The Revolutionary War that soon followed, was very bloody in the rather wild and poor country where they lived, and Jackson at 13 years, joined a regiment. Captured by the British, he was wounded and nearly killed by a sword for not polishing a British officer's boots.
He and his brother, imprisoned together, contracted smallpox.
Jackson's mother got the boys released, but his brother died on the long trip home. The mother later went to tend wounded American prisoners and was fatally stricken by cholera.
Jackson, living with neighbors and relatives, managed to finish school, then teach for a year or two. He was now 14 years old and without any immediate family.
With the war over, he took up saddle making and schoolteaching. With a $300 inheritance from his grandfather, he went to Charleston, South Carolina, then the biggest city in the South. There he cut a dashing figure in society until his money ran out.
At 17 he set out to become a lawyer, acting as clerk for a lawyer in Salisbury, North Carolina, in return for access to his books (the usual "course of study" in those days).
Salisbury, the county seat of Rowan County, is located in the heart of the beautiful Piedmont area, the industrial heart of North Carolina. Located on Interstate 85, 35 miles from Charlotte and Winston-Salem, Salisbury is one days' travel time to any major city on the east coast. It is the approximate halfway point between Washington, DC and Atlanta.

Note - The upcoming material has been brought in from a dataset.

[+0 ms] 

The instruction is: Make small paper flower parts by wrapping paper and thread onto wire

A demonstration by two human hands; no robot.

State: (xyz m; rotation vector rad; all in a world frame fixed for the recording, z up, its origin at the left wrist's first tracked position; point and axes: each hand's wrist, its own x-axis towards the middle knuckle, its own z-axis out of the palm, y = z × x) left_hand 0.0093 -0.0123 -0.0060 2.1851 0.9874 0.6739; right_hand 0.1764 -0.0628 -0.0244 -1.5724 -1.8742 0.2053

Population of Salisbury today is 25,444. The deed for the town is dated February 11, 1755. The court center, called prior to this time Rowan County House, was a bustling little village of seven or eight log cabins, the courthouse and a jail and pillory, according to Governor Arthur Dobbs who visited here in late 1755.
In his first independent days, living in a tavern with other students, Jackson gained quite a reputation for charisma, and wildness and hooliganism.